• _Problem requirements_:
Extract the lines of the material below, beginning with the first and ending with the line that holds "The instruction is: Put". Skip every picture.
== Segment start ==
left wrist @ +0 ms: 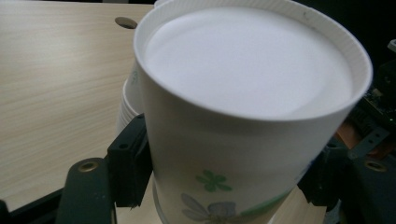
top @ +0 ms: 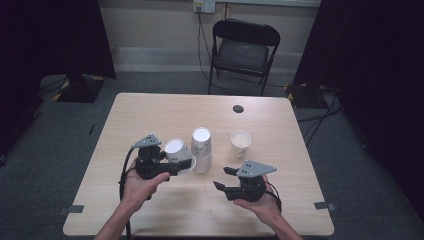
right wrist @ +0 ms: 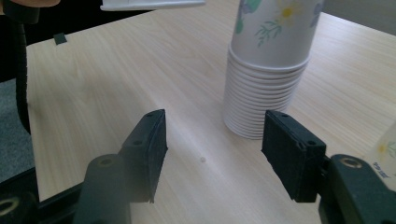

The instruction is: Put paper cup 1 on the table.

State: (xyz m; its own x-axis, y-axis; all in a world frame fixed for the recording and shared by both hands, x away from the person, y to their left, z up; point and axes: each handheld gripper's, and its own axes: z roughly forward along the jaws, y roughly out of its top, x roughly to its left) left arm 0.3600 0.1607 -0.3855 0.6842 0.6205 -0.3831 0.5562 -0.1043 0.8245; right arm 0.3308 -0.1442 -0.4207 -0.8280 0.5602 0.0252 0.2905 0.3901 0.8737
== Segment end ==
• _Task answer_:
left wrist @ +0 ms: 
top @ +0 ms: 
right wrist @ +0 ms: 

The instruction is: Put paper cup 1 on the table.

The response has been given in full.